I don’t think I would revisit it unless there was a particular church… You know, there are some really exploitive pastors who go into the poorest communities and do an ideological shakedown of members. In Atlanta, there’s one particular guy—his name truly is ‘Creflo Dollar’ —and half the sermon is just, ‘You are a sinner. You are poor because you are sinners. And you are sinners because you are not giving to a church, so step it up.’ That is the language. And so, if I were to do more of it, maybe I would focus on this kind of predatory capitalist aspect as opposed to this kitschy, weird, Christian bubble aspect.
It’s a more sinister and blatant aspect of explicitly blaming people’s economic situation on their lack of faith.
That’s what the prosperity gospel is. It’s another version of “pull yourself up by your bootstraps,” and “everyone has a chance to make it in America.” It denies all structural oppression, inequality, everything. It’s like ‘You are the problem. If only you gave your life to Jesus’…and the way to give your life to Jesus is to show your respect to the church by coughing up some money. That is it. We’ve exported this American evangelical ideology. You see it all around the world: in Uganda and Central America. It’d be super fascinating to actually do some kind of investigative project as to the connection between these Evangelical churches and American business interests. I think it would be quite useful for people to understand all of these pastors and these places.
Nina Berman is a documentary photographer, filmmaker, author, and educator. Her wide-ranging work looks at American politics, militarism, post-violence trauma, and resistance. Her photographs and videos have been exhibited at more than 100 venues including the Whitney Museum of American Art, the Museum of Fine Arts Houston, and Dublin Contemporary. She is the author of Purple Hearts – Back from Iraq, portraits, and interviews with wounded American veterans, Homeland, an exploration of the militarization of American life post September 11, and most recently, An autobiography of Miss Wish, a story told with a survivor of sexual violence and reported over 25 years.
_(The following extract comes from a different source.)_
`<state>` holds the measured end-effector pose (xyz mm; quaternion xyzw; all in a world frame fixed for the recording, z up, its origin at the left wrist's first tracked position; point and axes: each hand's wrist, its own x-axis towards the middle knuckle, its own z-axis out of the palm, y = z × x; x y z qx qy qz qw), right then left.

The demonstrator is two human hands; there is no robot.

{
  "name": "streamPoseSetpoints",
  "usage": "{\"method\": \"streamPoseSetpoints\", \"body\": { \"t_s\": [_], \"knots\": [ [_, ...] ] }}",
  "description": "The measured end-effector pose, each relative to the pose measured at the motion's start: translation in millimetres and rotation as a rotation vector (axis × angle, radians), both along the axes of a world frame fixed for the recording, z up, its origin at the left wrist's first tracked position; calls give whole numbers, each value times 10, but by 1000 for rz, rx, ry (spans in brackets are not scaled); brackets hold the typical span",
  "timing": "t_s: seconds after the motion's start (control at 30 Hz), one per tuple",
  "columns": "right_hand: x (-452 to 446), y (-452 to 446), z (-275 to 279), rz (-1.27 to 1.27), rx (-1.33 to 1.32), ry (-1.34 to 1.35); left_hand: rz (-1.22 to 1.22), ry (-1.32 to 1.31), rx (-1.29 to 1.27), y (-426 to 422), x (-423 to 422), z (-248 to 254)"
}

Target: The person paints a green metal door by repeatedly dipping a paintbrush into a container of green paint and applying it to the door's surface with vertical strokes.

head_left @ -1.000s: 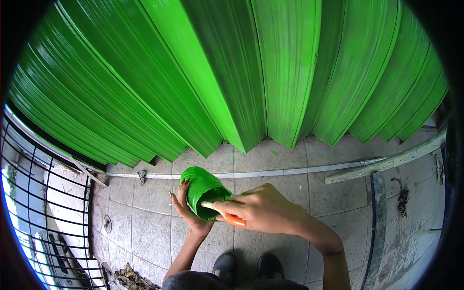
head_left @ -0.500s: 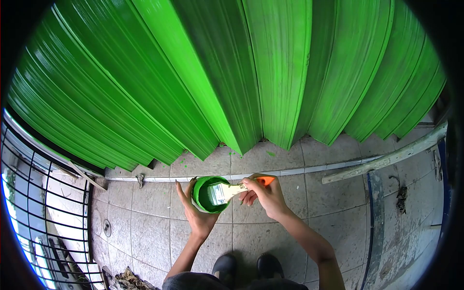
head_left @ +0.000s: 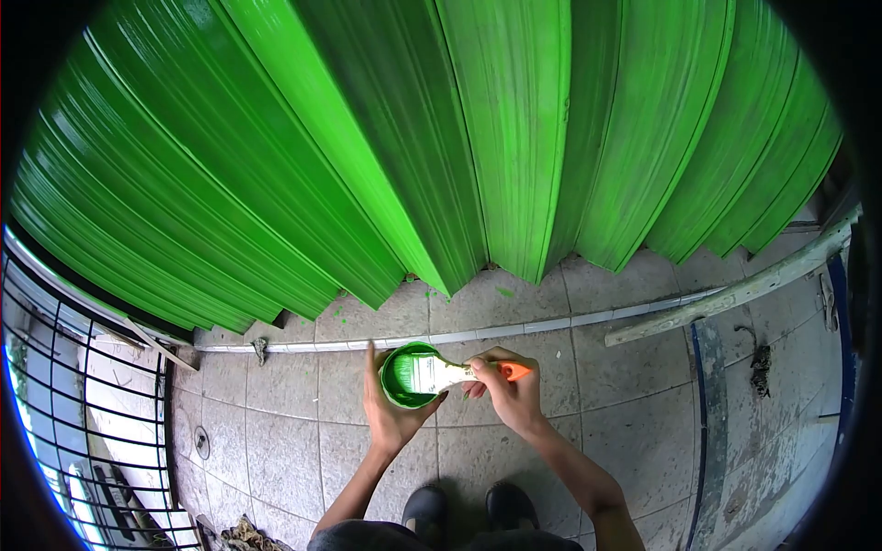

Her work has been recognized with awards in art and journalism from the World Press Photo Foundation, Pictures of the Year International, the Open Society Foundation, the New York Foundation for the Arts, the Aftermath Project, the Center for Documentary Studies at Duke University and Hasselblad. She is a member of the photography and film collective NOOR images and an associate professor at the Columbia University Graduate School of Journalism where she directs the photography program. She lives in her hometown of New York City.